The girl thought that someone could live in the woods at the back of the school grounds. Maybe they could. She wasn’t sure.
What it would be like, out there in the cold.
They were under the net again, her legs aching, she saw an opportunity and dashed forward and the ball met her hands, solid, that satisfying weight. She spun on the balls of her feet and passed it to Kirsty, and Kirsty grabbed the ball and leapt, her arms arcing high, high into the air.
Snow was mounded up in the gutters and against the walls of buildings, streaked grey and brown. In his office at the hospital, unaware of the falling girls at Jarvis, Alex stood up from his computer and looked out the window, his arms folded.
Susie hadn’t called him, of course, and he almost didn’t want to admit how relieved he felt. He’d woken on Saturday with a hangover not so much physical as emotional, the cloying sickness that came from an excess of closeness, from saying too much, feeling too much. He spent the day walking by himself in the snow, breathing in the bright chilly air, silent, not even taking pictures; and when he came home and there was no message on the machine, his chest felt suddenly light, something like fear lifting away. On Sunday he took a pile of clothes to the laundromat, and then went so far as to phone Kim, who told him to fuck off, a response he found oddly cheering.
He turned back to his computer, to the pictures of a rose-coloured circle of exposed brain tissue framed by green sheets, silver instruments smeared with blood, and he thought about the intricacy of the vessels, the exchange of fluid and the electric life of nerves.
The person he really had to call was his ophthalmologist. He had to tell her about the floaters, he’d put it off too long already.
He thought of Susie at the bar in the Cameron House, wearing black tights and an emerald-green sweater that came down to her knees, the sleeves falling loosely over her hands, turning away from him in the swirl of noise and music to smile at someone else; and went back to the photos, clicking ahead in the sequence, a walnutsized tumour in a metal bowl.
Later, as he walked through Davisville Station on his way home, he saw a woman in a tailored coat wearing a surgical mask over her mouth, and on the train, which was not as full as usual, another mask on the face of a man holding a newspaper. But otherwise the journey was normal, someone eating french fries from a cardboard container, someone reading Shopaholic Takes Manhattan, everyone pretending not to notice the man in the mask.
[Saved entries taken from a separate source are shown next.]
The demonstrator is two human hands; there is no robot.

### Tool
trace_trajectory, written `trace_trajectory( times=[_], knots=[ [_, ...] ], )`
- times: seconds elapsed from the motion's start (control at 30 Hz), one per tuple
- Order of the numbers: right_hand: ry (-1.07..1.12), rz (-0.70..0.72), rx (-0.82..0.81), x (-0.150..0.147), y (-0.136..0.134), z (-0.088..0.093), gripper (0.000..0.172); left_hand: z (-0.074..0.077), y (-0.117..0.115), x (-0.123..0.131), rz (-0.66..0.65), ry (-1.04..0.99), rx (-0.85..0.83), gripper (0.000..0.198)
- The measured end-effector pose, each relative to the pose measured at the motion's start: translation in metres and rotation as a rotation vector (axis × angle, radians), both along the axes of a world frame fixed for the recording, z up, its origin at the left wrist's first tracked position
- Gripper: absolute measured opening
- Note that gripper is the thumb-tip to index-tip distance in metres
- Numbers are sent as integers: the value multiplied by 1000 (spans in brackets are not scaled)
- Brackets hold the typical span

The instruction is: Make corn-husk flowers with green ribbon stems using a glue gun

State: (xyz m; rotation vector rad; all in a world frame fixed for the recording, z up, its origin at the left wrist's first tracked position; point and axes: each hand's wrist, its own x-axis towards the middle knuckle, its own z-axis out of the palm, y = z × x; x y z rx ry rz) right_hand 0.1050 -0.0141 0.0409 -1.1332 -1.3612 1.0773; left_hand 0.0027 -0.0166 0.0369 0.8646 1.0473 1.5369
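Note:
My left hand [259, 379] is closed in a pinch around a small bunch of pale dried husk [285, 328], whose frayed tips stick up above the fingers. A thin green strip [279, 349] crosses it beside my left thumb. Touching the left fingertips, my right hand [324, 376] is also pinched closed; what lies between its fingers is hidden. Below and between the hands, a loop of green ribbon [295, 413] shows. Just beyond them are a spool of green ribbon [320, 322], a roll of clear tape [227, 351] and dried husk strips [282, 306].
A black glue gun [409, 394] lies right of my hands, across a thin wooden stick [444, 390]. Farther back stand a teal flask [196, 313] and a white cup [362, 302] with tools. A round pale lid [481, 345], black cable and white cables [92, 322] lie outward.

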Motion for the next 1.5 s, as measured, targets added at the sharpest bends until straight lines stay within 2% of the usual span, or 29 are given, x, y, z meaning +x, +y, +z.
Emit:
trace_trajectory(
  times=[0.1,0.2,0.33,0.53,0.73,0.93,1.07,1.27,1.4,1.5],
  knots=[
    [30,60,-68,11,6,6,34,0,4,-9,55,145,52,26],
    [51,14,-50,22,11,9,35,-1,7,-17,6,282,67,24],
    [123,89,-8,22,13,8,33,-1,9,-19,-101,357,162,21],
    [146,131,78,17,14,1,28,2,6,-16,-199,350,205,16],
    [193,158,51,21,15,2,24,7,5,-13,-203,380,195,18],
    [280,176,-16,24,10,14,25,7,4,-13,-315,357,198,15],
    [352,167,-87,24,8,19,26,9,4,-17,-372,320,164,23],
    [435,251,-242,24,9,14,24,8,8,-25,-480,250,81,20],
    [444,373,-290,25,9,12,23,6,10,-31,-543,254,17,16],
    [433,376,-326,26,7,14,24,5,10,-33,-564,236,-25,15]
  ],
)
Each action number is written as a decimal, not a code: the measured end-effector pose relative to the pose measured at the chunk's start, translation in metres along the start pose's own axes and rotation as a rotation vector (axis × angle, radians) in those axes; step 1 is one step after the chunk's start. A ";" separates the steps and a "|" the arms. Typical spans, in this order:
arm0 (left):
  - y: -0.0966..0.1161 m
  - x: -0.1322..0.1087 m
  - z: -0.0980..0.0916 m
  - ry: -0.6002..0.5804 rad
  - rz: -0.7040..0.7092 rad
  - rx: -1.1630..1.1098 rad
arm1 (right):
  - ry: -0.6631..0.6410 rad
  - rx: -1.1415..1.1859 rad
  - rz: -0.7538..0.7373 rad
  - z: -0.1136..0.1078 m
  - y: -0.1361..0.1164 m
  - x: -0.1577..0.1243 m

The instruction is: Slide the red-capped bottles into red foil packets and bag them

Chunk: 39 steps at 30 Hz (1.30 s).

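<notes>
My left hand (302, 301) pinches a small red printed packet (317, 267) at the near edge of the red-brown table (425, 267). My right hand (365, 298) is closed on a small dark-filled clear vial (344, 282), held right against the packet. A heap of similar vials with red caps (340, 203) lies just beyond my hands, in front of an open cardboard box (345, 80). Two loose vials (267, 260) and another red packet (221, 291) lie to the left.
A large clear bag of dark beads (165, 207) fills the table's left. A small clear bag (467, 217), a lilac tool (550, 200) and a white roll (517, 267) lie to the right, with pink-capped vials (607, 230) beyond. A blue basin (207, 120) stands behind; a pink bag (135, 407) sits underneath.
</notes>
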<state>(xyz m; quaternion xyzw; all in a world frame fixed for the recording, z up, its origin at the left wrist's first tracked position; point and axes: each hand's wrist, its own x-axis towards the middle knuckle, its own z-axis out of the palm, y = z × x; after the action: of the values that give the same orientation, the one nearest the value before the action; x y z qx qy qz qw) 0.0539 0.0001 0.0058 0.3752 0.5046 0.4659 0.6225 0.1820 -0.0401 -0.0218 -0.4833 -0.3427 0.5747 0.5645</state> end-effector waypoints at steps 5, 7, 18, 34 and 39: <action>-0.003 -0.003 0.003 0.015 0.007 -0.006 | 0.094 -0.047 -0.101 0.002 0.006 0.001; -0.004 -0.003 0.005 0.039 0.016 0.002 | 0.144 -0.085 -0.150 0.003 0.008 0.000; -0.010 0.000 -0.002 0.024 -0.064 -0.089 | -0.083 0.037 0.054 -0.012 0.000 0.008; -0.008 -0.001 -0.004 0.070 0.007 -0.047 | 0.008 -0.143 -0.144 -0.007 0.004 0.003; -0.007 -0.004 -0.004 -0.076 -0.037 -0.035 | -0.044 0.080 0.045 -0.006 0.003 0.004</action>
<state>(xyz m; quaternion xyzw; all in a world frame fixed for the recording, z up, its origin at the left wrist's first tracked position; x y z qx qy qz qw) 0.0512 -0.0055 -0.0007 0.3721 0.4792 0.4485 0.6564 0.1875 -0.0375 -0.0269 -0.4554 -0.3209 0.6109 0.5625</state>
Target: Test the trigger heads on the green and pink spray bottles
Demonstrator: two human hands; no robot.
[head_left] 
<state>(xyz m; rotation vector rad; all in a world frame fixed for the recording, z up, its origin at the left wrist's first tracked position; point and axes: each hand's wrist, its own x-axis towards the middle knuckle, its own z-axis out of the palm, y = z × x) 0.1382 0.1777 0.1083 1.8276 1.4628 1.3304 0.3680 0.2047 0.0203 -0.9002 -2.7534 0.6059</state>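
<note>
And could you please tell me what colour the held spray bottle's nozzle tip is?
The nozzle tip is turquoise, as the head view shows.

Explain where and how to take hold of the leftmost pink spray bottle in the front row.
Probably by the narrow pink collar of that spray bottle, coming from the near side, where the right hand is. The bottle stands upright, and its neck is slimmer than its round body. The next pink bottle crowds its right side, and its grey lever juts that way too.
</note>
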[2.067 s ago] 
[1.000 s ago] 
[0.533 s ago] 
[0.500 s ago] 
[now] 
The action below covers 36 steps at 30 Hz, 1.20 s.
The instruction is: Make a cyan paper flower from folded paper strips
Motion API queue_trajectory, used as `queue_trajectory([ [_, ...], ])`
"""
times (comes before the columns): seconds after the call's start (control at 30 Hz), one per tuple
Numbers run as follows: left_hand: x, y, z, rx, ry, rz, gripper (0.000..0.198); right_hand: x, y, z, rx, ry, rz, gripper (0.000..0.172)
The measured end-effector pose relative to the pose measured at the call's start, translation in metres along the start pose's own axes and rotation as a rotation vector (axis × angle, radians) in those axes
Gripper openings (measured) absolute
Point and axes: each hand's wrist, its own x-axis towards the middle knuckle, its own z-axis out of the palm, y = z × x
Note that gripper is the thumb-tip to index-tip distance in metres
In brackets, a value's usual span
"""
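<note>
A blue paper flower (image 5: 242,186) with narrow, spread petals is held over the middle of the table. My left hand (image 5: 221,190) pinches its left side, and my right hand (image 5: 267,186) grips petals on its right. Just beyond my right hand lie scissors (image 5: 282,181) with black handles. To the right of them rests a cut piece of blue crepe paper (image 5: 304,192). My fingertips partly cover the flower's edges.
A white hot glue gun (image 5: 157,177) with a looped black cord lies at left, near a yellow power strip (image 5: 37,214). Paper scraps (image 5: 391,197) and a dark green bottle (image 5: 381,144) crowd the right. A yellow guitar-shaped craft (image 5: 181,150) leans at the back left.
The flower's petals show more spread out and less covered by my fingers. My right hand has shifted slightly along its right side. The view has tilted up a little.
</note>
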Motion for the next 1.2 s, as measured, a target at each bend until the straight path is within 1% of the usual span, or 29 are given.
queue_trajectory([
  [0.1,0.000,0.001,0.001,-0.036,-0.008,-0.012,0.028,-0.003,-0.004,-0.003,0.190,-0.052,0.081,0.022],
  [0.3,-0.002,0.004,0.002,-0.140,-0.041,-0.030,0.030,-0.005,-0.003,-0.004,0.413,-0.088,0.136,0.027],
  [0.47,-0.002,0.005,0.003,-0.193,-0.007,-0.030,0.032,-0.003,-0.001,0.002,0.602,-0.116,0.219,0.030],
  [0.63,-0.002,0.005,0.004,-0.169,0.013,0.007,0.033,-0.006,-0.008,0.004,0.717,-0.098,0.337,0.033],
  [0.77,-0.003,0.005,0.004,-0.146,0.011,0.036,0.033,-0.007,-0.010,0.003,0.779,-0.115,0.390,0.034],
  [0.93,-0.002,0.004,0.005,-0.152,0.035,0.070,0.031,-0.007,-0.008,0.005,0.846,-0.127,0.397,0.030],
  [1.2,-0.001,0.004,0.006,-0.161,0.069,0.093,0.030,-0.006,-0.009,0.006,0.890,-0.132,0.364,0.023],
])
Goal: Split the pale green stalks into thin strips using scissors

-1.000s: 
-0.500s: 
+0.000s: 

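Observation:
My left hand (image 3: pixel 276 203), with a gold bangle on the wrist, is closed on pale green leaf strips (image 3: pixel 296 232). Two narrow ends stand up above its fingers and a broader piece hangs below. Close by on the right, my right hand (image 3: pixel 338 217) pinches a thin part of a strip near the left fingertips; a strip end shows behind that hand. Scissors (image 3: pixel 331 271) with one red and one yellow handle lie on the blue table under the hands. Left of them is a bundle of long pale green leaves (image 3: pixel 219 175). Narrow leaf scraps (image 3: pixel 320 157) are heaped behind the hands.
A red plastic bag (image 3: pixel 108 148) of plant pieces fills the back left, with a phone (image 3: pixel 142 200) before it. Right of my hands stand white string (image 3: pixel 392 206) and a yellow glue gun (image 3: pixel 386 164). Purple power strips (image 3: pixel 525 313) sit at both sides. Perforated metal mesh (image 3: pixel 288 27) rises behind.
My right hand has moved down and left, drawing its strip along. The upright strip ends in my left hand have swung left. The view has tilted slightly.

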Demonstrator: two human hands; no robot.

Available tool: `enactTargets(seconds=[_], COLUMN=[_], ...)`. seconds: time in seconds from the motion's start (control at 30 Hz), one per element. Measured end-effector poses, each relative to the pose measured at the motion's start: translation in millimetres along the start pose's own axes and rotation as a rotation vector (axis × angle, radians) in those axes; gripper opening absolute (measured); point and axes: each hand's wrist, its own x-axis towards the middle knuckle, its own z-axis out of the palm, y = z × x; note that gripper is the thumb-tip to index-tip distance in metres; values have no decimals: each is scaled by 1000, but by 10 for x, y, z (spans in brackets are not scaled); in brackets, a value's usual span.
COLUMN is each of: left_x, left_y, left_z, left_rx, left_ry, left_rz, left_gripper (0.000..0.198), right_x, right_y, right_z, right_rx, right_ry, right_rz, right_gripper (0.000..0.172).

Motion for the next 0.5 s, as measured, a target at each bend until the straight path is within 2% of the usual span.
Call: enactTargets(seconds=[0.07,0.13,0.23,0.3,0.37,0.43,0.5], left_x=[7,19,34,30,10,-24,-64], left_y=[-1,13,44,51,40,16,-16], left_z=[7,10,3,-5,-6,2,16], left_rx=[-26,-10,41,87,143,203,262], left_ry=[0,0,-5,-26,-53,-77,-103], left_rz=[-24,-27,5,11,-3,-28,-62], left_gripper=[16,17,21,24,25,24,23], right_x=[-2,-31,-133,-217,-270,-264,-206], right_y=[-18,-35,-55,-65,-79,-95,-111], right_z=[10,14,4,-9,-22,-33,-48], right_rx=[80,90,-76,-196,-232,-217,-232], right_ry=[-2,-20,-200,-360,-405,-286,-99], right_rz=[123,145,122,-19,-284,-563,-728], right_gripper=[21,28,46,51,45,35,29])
He played with his idea of the imaginary doctor, imaginary terrorist, leaving the cherished packet of chemicals under the seat. The man would wear an expensive coat. The umbrella, too, would be expensive. Had he already begun to talk to his patients, in some veiled strange form, about the attractions of death? Written for them prescriptions more powerful than they needed, or simply given them mad unworldly advice, to drink glasses of vinegar, to consume silver foil? But the man is not just mad, he does not act alone, he is part of something large. He loves this thing that he is a part of, and he believes that he loves people too, specific individual people, maybe his parents, a wife, a mistress. He desires for all of them the end that will come.
This was a fairy tale, of sorts, Alex thought. The bad wizard. It happened to be a fairy tale that sounded true to him – or not so much true, he didn’t think it was something that was really happening in this city, but somehow credible, appropriate. The man in the mask must have a narrative of his own that he believed, other people on the subway told themselves other particular stories. The man on his street told a story about cleaning systems, and it might be a useful story, in its way.